Nanoscopía de fluorescencia tridimensional con resolución por debajo de 10 nm basada en la utilización de excitación súper-crítica

SZALAI, ALAN M.; SIARRY, BRUNO; LUKIN, JERÓNIMO; WILLIAMSON, DAVID; UNSAIN, NICOLÁS; REFOJO, DAMIÁN; CÁCERES, ALFREDO; PILO-PAIS, MAURICIO; OWEN, DYLAN; ACUNA, GUILLERMO; SIMONCELLI, SABRINA; STEFANI, FERNANDO D.

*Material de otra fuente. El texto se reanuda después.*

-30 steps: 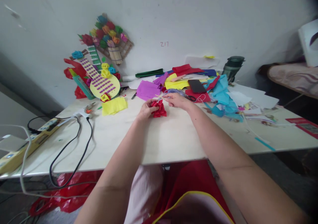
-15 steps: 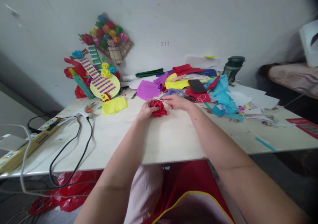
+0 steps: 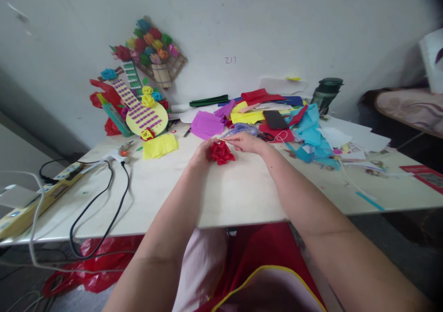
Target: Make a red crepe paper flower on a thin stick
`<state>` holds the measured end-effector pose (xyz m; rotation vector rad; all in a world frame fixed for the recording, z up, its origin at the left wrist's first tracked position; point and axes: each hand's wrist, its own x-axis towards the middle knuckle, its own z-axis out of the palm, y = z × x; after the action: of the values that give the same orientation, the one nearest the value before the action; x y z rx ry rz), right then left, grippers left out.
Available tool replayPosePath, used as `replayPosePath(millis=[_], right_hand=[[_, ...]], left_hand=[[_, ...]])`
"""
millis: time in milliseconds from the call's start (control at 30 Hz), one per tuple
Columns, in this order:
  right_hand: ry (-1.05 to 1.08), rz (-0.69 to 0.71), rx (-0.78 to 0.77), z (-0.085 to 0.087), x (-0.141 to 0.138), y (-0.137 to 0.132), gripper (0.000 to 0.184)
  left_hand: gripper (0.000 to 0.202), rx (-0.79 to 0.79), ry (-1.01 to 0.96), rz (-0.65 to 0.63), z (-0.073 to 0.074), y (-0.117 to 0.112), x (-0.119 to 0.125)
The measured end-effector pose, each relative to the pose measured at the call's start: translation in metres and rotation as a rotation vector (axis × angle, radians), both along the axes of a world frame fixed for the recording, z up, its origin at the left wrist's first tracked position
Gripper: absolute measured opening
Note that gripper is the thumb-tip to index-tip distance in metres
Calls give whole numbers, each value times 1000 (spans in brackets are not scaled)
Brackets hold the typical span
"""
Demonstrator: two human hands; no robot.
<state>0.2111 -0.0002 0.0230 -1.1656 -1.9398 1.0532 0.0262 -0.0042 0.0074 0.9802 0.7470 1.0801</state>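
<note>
A red crepe-paper flower (image 3: 222, 153) is in front of me over the table (image 3: 238, 187), its folded petals facing up. My left hand (image 3: 203, 152) is closed on it from the left, with the fingertips mostly hidden behind the petals. My right hand (image 3: 246, 143) is closed around a thin pale stick (image 3: 221, 140), which points left along the flower's far edge. Whether the stick touches the flower I cannot tell. Just beyond my hands lie a purple paper sheet (image 3: 206, 124) and a coil of lilac cord (image 3: 244, 128).
A phone (image 3: 275, 119), scissors (image 3: 267, 137) and blue crepe paper (image 3: 308, 127) lie to the right. A green bottle (image 3: 326, 95) stands behind. At left are a flower-decorated paper guitar (image 3: 147, 117), a yellow sheet (image 3: 160, 146), a glue gun (image 3: 116, 156) and a power strip (image 3: 44, 199).
My left thumb has slipped off the front of the flower, so more petals show. The flower has turned slightly toward the right. My right hand keeps almost the same place.
</note>
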Motion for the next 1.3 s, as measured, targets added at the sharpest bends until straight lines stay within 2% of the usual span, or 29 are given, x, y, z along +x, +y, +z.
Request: replayPosePath(millis=[133, 433, 767, 1067, 1300], right_hand=[[-25, 72, 32, -1, 0, 0, 41], [-150, 65, 124, 3, -6, -4, 40], [-205, 62, 198, 1, -8, -2, 37], [-203, 26, 200, 1, -10, -3, 33], [-263, -15, 279, 0, -12, -1, 30]], left_hand=[[19, -117, 44, 20, 0, 4, 0], [12, -145, 46, 51, -1, 4, 4], [11, -12, 127, 40, -10, 10, -1], [18, 57, 157, 9, -8, 5, -2], [18, 68, 166, -8, -9, 7, -1]])
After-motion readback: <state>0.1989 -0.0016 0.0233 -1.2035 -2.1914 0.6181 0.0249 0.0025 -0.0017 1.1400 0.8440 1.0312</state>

Congreso; XIX Encuentro de superficies y materiales nanoestructurados; 2019

La microscopía de fluorescencia es una de las técnicas más utilizadas en los estudios de sistemas biológicos. Sin embargo, su resolución está limitada por la difracción de la luz a un valor de ~ 250 nm. El conjunto de técnicas de súper-resolución, también llamadas nanoscopías, logró superar esta limitación gracias al control de las transiciones entre estados emisivos y no emisivos de las sondas fluorescentes, llegando recientemente a registrarse observaciones con una resolución de ~ 1nm [1]. La necesidad de observar estructuras biológicas extendidas en tres dimensiones con resolución nanométrica llevó rápidamente al desarrollo de nanoscopías que cumpliesen este requisito. Sin embargo, la mayoría de ellas presentan una resolución inferior en el eje axial al que se obtiene en dos dimensiones, limitándose generalmente a 40-50 nm. En el presente trabajo, se propone una técnica que permite resolver estructuras con una resolución por debajo de 10 nm en las tres dimensiones. La misma consiste en combinar nanoscopías basadas en la localización de moléculas individuales, como dSTORM [2] o DNA-PAINT [3], y la utilización de iluminación súper-crítica (microscopía TIRF). Al emplear este tipo de iluminación, la intensidad de la onda evanescente que penetra en la muestra decae en forma exponencial luego de atravesar la interfase vidrio/muestra. De este modo, las moléculas que se encuentran más cercanas al vidrio son excitadas con mayor intensidad que las que se encuentran más alejadas, y el número de fotones posteriormente emitidos provee información acerca de la posición axial de los fluoróforos. En este trabajo realizamos una calibración fotométrica adecuada con origamis de ADN [4] para caracterizar la iluminación del microscopio utilizado y posteriormente observamos estructuras biológicas como los anillos de espectrina o la región hueca interior de los microtúbulos, obteniendo una resolución menor a 10 nm.